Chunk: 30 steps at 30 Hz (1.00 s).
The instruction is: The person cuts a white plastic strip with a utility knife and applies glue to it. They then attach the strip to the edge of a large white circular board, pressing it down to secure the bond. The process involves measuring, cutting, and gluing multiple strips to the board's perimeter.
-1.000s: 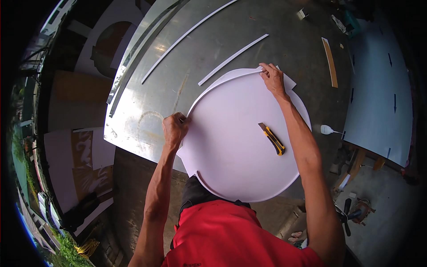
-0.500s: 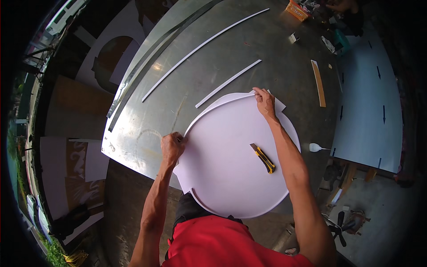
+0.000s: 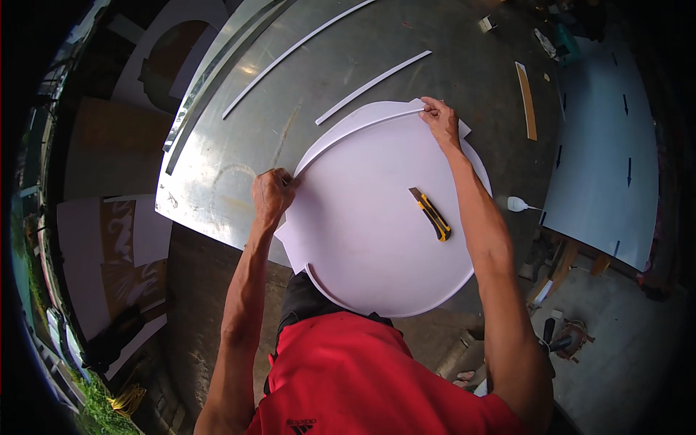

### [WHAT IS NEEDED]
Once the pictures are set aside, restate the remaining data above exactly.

### [ANSWER FOR THE TASK]
Chunk: 30 steps at 30 Hz (1.00 s).
The instruction is: The person cuts a white plastic strip with a utility knife and applies glue to it. They then attach the strip to the edge of a large white circular board, pressing it down to secure the bond. The process involves measuring, cutting, and gluing multiple strips to the board's perimeter.
-1.000s: 
-0.500s: 
+0.000s: 

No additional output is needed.